ACTIVITY:
Your copy of the listing must be exact and must hold no images.
* * * * *
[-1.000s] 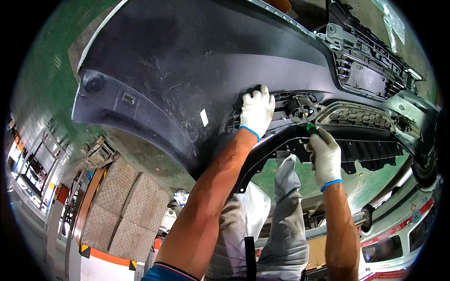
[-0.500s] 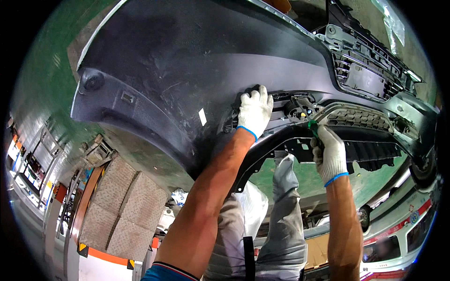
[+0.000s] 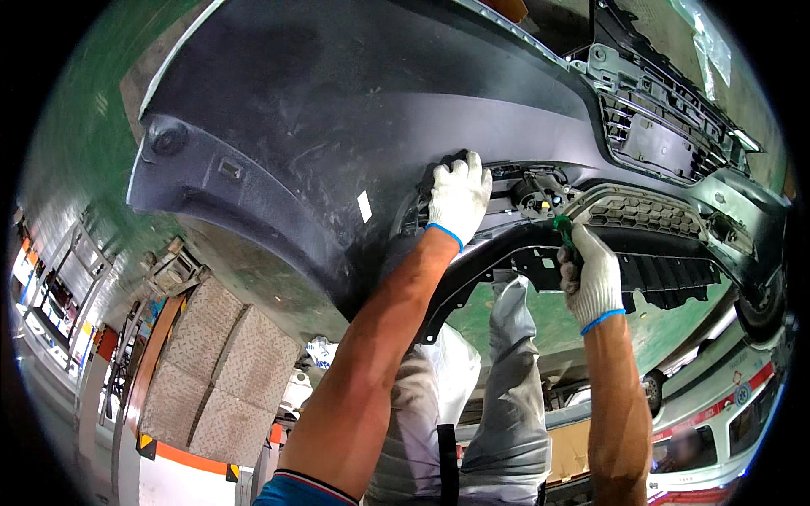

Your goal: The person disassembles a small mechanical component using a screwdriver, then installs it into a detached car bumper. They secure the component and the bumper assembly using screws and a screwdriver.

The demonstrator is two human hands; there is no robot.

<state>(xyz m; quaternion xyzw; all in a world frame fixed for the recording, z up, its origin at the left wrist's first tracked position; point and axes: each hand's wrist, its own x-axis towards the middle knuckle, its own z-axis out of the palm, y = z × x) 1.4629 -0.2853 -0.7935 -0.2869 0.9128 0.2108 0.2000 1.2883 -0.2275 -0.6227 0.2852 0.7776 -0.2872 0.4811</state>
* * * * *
THE ANSWER:
[-1.000s] 
[-0.500s] 
[+0.000s] 

Your goal: The person disassembles a small mechanical component using a screwdriver, then installs it into a detached car bumper. They secure the component and the bumper assembly using screws and a screwdriver.

The demonstrator is two human hands; there is no robot.

<state>(xyz m; quaternion xyzw; all in a world frame fixed for the recording, z up, its origin at the left wrist's first tracked position; point and axes: each hand's wrist, its own x-axis towards the middle knuckle, its own z-axis out of the palm, y = z × x) 1.4629 -0.2853 -0.7935 -0.2869 0.9128 0.2108 0.2000 1.2883 -0.2275 -0.6227 0.2852 0.7776 -0.2872 0.4811</state>

The answer stands, and there is nothing more to add.